Пусть же дьявол ликует,
Как еще никогда;
Древний хаос бушует,
И пылает вражда;
Пусть любовь холодеет,
Каменеют сердца,
— Кто любить еще смеет,
Тот люби до конца.
"Пусть же дьявол ликует...", Дмитрий
Мережковский
Пролог
Он носит маски, не
снимая,
Но во тьме
ночной
Желаю, глупая, понять
я,
Кто ж он, мой
король.
Он засмеётся и
поправит:
«Я император,
Кара».
Меня склониться он
заставит,
А я буду и рада.
Его чудовищем все
кличут,
Но сердце
говорит,
Что там под маской король
прячет,
То, что мне
благоволит.
Сижу на троне, а он
рядом,
И сердце моё
стучит,
Отравленное сладким
ядом,
Оно о любви
молит.
Возможно, мне не следовало этого говорить. Ни этого, ни всего
того, что я сказала в дальнейшем. Но…
- Если ты не уберёшь от неё руки, чёртов ты кусок дерьма, то я
откушу тебе голову и насажу её на ограду возле лагеря!
Томас оскалился.
- Твоему брату это не понравится!
- А мне не нравятся твои поползновения, - отрезала я. – Ещё одно
слово, и я буду считать, что ты бросил мне вызов.
- Малышка Кароль сможет сопротивляться?
- Она сожрёт тебя заживо, псина!
- Такая же псина, как и ты! – бросил Томас, но, наконец, отошёл
от привязанной к дереву девчонки. – Какая тебе вообще разница, что
с ней будет?
- Мы не звери, Томас, - напомнила ему я, убирая кинжал, который
всё это время держала наготове. – И они нам не враги. Она так
точно.
- Ты будешь утверждать то же самое, когда одни их воины будут
трахать тебя и других наших девиц, а другие убивать мужчин? – зло
выплюнул мне в лицо бывший деревенский кузнец, а ныне – человек,
что принимает волчье обличье. Наши создатели обозвали его, меня и
нам подобных оборотнями.
- Свали, пока я тебя не убила!
Томас вновь оскалился, но, перекинувшись в волка, скрылся между
деревьев. Я какое-то время пронаблюдала за его серой грязной
волчьей шкурой. Убедившись, что он действительно убрался восвояси,
я подошла к пленённой девчонке.
- В порядке? Он успел что-то сделать?
Она помотала головой. Я оглядела её с головы до ног: на скуле
синяк, рыжие волосы похожи на пакли, одежда грязная, словно её
тащили по земле, и я не удивлюсь, если так и было. Голубые глаза
смотрели на меня с недоверием, но хоть ужаса в них не было.
Девчонка не знала, чего от меня ждать. Что уж говорить: я сама не
думала, что буду кого-то сегодня спасать.
- Если я тебя сейчас освобожу, сумеешь добраться до своих? –
спросила я, вынимая кинжал. Пленница, увидев блеснувшую в моих
руках сталь, сглотнула и снова помотала головой:
- Я потеряла ключ, когда меня поймали…
Я пригляделась к её одежде, пытаясь мысленно очистить её от
грязи и зашить образовавшиеся дыры. Моё воображение нарисовало
длинное голубое платье, красивое и из дорогой ткани. Простые
девчонки таких не носят. И в паршивую осень такие не греют.

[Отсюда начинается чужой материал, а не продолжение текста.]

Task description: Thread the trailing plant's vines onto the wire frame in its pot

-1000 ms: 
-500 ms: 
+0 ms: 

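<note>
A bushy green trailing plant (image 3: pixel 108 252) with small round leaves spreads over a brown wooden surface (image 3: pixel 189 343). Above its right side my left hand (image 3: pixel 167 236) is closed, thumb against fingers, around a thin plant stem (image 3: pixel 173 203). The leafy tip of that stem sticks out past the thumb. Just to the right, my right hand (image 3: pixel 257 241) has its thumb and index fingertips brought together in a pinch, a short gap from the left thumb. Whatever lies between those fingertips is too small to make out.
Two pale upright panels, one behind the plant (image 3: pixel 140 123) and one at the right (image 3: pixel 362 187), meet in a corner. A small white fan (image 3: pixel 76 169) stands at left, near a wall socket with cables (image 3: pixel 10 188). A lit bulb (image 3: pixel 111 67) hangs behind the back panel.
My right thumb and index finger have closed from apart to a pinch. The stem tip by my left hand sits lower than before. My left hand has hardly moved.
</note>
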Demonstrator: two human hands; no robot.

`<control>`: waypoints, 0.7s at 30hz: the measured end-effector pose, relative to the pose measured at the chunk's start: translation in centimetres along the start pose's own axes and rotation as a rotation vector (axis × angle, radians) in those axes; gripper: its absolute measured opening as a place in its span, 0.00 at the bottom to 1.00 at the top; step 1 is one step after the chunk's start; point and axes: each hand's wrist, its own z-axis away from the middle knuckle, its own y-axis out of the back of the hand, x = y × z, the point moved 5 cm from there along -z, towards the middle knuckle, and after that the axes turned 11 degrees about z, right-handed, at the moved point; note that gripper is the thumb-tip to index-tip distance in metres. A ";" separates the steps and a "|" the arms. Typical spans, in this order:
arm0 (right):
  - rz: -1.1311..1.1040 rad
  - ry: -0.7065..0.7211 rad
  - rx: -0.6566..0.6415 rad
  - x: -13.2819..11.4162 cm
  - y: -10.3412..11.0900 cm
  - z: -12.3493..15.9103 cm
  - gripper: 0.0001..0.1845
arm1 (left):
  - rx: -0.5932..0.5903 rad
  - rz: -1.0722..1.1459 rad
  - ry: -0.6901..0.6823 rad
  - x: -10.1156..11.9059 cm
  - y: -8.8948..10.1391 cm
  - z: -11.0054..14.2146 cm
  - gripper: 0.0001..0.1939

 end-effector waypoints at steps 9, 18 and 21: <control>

- Ключ? Что за ключ? – уточнила я, зайдя ей за спину, чтобы
разрезать верёвки на запястьях. Хотя она меня не видела, соизволила
ответить:
- Мой путь домой.
Ответ бесполезный и бессмысленный.
- Что же, без ключа тебе не откроют? – хмыкнула я, справившись с
верёвками, и зашипела одновременно с пленницей. Запястья у неё были
стёрты в кровь.
- Ты не понимаешь, - всхлипнула девчонка.
Я вышла из-за дерева, позволив обрезкам кровавой верёвки опасть
в жидкую грязь, и, сняв с себя плащ, накинула ей его на плечи.

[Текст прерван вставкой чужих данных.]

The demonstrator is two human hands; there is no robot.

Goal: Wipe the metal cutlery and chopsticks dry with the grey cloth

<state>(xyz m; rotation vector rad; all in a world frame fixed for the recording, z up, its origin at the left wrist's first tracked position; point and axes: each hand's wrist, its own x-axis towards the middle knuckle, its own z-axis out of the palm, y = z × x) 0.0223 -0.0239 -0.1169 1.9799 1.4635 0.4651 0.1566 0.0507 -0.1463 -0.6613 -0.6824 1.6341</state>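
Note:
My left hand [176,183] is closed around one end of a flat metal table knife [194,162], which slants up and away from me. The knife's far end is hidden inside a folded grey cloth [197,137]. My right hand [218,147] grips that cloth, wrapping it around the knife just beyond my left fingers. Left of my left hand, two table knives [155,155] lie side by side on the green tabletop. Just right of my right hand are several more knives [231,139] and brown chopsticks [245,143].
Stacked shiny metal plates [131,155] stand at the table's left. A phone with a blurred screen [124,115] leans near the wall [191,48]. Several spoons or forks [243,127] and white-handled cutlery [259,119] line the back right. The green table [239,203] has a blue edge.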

Холодный осенний ветер, предвестник долгой зимы, набросился на
меня, но пленнице определённо было холоднее, в её лёгком
испорченном платьице, без шарфа или шали. К тому же, она выглядела
слабее, младше, и была человеком, коим я уже не являлась.
Девчонка удивлённо взглянула на меня. Хорошо, что она
осознавала, что это жест доброй воли.
- Не понимаю. Если тебя ждут, то и без ключа откроют, -
предположила я, уводя её подальше от нашего лагеря, пока кто-нибудь
ещё из компании Томаса не появился. Или не пошёл по воду из лагеря.